Coupled intracellular redox and extracellular respiration sensing for quantitative oxidative stress profiling

Quantitative assessment of cellular oxidative stress requires simultaneous measurement of intracellular redox state and extracellular respiratory activity, yet integrated sensing approaches remain limited. Here, we present a dual-fluorescent sensing platform combining a genetically encoded redox biosensor (roGFP2{square}Tsa2{Delta}CR) with an optical oxygen sensor embedded in microwell plates for parallel, non-invasive quantification of intracellular reactive oxygen species (ROS) and oxygen consumption rates (OCR) in industrial yeast systems. The roGFP2-based sensor was stably expressed in Saccharomyces cerevisiae (S. cerevisiae) and Yarrowia lipolytica (Y. lipolytica), enabling dynamic monitoring of oxidative stress at population, single-cell, and subcellular levels, while oxygen-sensitive films provided real-time respiration measurements. Using this platform, we identified distinct redox-respiration phenotypes between the two yeasts. Crabtree-positive S. cerevisiae exhibited low OCR and mitochondrial ROS during glucose cultivation, whereas growth on glycerol increased OCR and mitochondrial ROS by ~2.5-fold and 12%, respectively.
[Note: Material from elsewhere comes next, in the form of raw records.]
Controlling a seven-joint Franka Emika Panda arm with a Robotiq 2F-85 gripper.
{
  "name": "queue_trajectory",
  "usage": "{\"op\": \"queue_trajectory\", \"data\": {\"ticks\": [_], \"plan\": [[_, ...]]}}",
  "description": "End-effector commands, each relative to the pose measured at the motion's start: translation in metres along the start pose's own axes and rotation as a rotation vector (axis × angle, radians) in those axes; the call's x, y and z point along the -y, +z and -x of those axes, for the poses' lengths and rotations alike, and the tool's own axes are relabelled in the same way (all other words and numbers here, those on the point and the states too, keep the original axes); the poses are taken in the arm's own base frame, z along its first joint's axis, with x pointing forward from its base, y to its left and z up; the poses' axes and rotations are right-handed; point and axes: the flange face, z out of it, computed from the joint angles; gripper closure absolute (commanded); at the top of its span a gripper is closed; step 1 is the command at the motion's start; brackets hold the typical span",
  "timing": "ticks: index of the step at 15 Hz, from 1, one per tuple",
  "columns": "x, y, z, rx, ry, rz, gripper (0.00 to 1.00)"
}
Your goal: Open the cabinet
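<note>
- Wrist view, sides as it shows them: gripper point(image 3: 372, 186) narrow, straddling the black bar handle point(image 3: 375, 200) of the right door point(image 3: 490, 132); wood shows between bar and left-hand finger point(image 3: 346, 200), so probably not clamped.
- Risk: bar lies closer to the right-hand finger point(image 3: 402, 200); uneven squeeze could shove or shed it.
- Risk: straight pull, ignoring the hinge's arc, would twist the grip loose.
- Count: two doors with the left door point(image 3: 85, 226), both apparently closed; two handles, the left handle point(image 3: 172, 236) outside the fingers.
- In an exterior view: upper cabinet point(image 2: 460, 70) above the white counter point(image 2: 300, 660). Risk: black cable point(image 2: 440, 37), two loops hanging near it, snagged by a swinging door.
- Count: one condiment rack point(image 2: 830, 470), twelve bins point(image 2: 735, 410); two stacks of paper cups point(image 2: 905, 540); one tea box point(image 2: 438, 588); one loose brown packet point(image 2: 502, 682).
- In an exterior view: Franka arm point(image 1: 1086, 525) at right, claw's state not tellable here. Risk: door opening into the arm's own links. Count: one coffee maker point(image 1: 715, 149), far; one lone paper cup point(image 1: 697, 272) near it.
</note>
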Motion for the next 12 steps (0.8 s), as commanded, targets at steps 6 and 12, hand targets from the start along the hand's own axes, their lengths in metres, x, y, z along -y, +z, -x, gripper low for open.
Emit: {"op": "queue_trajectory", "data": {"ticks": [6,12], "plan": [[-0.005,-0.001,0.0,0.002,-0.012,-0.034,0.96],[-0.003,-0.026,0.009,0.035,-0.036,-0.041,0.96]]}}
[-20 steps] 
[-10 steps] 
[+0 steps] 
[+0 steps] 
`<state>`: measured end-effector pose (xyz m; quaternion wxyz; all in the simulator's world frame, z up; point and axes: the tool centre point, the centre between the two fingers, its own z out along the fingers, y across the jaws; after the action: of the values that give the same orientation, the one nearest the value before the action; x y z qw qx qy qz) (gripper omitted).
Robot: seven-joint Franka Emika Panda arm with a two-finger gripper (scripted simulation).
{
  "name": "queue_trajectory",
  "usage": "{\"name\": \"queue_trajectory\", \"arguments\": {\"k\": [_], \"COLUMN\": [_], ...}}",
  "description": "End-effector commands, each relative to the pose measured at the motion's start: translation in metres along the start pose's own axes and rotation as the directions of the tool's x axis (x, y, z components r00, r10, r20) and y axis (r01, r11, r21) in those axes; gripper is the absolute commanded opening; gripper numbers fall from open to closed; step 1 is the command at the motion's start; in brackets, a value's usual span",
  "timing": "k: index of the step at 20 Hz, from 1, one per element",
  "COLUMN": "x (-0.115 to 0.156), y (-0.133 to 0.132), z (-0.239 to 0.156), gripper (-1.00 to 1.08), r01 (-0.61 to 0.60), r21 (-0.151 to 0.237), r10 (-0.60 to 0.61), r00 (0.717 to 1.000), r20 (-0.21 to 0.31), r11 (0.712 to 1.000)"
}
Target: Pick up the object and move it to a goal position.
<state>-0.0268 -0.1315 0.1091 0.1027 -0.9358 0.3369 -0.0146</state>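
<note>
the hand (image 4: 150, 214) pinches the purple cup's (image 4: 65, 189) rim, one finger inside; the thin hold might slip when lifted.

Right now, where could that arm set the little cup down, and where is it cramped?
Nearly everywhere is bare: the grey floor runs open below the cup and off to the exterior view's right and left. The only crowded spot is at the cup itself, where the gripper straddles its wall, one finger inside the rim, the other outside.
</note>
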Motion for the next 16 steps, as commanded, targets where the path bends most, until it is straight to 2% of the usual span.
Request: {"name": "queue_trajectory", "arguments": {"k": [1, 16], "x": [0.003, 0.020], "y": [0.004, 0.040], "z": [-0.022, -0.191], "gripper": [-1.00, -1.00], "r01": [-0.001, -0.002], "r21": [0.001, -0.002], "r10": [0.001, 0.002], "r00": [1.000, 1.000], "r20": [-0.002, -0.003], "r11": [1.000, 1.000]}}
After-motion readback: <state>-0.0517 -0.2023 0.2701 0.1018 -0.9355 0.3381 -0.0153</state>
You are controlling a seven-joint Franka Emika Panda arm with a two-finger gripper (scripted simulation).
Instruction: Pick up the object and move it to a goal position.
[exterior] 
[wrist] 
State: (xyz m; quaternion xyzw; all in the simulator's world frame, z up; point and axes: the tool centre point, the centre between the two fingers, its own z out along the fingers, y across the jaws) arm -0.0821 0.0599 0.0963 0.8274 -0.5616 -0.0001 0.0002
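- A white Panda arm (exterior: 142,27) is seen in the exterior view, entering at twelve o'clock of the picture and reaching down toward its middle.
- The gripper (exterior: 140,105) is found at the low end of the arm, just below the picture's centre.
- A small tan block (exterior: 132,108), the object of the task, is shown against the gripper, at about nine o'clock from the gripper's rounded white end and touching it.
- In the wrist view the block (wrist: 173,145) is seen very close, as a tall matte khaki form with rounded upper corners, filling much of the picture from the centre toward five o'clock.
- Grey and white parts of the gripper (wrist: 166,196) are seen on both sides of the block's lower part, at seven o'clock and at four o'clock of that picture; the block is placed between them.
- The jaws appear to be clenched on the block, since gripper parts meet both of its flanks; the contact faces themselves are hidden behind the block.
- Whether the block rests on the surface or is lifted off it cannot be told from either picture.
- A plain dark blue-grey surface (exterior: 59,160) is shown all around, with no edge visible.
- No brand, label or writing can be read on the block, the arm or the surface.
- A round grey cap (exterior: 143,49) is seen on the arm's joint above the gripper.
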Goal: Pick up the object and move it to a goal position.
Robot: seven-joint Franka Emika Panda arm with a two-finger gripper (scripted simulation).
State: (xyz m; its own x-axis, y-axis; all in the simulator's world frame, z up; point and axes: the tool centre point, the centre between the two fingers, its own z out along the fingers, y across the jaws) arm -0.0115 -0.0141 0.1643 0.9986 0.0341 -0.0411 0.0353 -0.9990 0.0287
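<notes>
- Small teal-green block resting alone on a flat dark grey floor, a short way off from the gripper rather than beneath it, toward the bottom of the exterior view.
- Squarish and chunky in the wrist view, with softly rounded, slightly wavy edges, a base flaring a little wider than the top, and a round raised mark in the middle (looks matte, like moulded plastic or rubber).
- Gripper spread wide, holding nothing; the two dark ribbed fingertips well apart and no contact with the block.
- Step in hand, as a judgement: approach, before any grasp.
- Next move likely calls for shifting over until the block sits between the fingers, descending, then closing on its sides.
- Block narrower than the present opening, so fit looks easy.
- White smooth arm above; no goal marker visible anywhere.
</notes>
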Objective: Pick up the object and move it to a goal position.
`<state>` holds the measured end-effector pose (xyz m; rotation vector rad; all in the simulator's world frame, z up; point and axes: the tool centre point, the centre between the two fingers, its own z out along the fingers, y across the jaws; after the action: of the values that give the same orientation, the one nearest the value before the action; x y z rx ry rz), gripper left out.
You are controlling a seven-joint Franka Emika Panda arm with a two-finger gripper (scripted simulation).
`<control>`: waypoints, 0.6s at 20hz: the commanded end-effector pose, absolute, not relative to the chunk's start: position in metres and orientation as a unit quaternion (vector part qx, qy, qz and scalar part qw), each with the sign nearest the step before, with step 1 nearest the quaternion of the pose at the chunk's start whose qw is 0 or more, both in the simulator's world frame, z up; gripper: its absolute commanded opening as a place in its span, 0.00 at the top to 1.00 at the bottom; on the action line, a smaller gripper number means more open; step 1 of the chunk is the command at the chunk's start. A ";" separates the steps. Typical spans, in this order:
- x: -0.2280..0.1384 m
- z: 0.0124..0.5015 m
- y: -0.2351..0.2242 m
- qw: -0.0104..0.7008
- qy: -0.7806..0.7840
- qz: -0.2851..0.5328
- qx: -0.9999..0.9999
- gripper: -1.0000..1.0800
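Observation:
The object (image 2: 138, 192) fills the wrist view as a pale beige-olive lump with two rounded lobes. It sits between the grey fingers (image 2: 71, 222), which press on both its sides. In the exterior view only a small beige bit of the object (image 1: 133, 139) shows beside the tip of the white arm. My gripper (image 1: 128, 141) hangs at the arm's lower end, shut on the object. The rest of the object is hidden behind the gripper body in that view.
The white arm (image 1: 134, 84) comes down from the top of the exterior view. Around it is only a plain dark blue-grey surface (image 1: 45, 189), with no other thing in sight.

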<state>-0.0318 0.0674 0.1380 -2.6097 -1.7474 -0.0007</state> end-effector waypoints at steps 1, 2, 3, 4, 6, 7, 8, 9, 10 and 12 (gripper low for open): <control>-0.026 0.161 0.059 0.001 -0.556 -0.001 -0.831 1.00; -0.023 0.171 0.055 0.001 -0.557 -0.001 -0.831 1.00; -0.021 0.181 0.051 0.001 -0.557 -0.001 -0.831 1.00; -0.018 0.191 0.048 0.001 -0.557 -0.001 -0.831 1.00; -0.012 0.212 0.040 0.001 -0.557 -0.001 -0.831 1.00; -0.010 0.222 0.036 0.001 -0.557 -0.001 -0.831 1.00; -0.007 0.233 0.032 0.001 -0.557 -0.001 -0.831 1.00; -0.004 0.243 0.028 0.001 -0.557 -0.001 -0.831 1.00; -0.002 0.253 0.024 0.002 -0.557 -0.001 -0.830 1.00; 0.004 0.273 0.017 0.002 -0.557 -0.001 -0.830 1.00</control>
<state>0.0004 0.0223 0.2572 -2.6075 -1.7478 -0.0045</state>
In contrast, the obligate respiratory yeast Y. lipolytica displayed 3-fold higher OCR and 16% lower mitochondrial ROS than respiring S. cerevisiae, indicating differences in respiratory oxidative burden. Antimycin A treatment reduced OCR by 60% in respiring S. cerevisiae while increasing mitochondrial ROS by 35%, whereas Y. lipolytica showed greater resistance to respiratory and oxidative perturbations. By integrating intracellular redox sensing with extracellular oxygen measurements, this platform enables quantitative coupling of redox state and respiration in living cells. The approach provides a scalable framework for evaluating cellular fitness, stress tolerance, and metabolic state in biomanufacturing and synthetic biology.